Dans un témoignage rédigé au cours des années 1960, paru en grec en 1999 et traduit en français aujourd’hui, Yànnis D. Yérakis, né en 1887 sur l’île grecque de Kàlymnos, fait entendre la voix des pêcheurs d’éponges au début du XXe siècle, peuple de la mer en osmose autant qu’en lutte avec elle.

En 1900, les cailloux de l’île de Kàlymnos ne nourrissaient pas. Contraints de trouver leur subsistance ailleurs, les hommes s’en vont à l’étranger ou sur la mer. Pêcheurs d’éponges de Yànnis D. Yérakis raconte ces départs dramatiques avec une simplicité nue. « Rien de trop », auraient dit les Anciens.

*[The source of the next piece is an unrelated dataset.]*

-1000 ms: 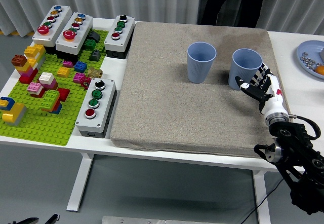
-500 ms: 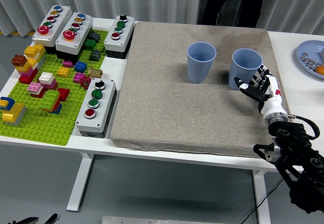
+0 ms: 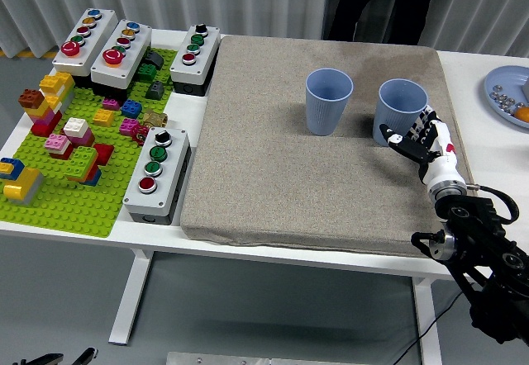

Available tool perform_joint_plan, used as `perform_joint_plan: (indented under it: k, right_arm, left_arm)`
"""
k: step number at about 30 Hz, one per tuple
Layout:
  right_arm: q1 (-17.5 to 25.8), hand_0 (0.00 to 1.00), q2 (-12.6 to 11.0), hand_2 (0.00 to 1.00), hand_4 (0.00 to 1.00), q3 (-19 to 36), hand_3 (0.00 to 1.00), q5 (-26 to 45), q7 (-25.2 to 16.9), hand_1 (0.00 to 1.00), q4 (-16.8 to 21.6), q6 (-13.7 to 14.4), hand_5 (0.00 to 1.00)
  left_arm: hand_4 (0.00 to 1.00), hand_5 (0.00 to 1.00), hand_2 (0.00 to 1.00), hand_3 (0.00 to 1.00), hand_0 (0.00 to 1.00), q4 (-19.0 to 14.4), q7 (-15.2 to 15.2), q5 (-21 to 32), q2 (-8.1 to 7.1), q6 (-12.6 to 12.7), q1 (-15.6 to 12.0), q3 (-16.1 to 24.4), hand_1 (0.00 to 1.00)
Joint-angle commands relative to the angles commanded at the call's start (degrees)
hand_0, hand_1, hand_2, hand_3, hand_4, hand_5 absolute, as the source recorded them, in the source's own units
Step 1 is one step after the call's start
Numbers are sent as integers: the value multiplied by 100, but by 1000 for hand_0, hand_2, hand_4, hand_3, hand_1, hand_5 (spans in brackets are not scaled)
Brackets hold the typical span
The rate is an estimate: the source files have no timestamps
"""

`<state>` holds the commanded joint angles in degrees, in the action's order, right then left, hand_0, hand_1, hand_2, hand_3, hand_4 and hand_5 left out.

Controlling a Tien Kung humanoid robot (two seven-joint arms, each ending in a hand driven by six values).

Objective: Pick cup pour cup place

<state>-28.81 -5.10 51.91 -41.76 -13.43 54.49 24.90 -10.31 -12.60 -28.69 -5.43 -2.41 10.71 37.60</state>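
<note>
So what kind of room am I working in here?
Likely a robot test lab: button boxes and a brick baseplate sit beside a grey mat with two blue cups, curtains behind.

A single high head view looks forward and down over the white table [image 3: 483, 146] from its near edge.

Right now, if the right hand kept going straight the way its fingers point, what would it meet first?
The right hand points up and left toward the right blue cup, so it would likely meet that cup's lower side wall first. Its fingertips look very close already; contact is unclear from this view.
</note>
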Motion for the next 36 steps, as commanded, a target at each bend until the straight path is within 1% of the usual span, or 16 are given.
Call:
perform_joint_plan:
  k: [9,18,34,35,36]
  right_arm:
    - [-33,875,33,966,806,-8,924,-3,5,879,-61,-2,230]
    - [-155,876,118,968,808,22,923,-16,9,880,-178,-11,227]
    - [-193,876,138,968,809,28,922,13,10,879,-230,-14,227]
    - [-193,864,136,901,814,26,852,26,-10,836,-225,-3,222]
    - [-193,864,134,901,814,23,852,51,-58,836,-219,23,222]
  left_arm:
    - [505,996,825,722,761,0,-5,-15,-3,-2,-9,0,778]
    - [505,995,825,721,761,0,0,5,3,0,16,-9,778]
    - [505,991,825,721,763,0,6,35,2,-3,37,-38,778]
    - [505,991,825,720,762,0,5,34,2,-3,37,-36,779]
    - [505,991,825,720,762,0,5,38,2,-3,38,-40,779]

Sujet ottoman, chair à canon à peine pubère d’un capitalisme en pleine expansion, l’adolescent que fut Yérakis est d’abord envoyé dans une usine textile à Saint-Pétersbourg : « Ce recrutement d’enfant a atteint sa plus grande intensité vers 1900, où il a pris véritablement l’aspect d’une rafle systématique. » Avec sobriété, l’auteur raconte les réseaux de migration de cette globalisation d’avant la révolution bolchevique. Tenace, l’enfant s’enfuit, économise puis rentre seul de Russie pour son île aussi ingrate qu’adorée et s’engage sur un navire pêcheur d’éponge. Le marché est demandeur, l’île exporte et le savoir-faire local est reconnu. La mer aux éponges vaut la mine de charbon. Gain maigre, patrons âpres, métier rude où l’on risque sa vie. En mer de Libye, les requins guettent.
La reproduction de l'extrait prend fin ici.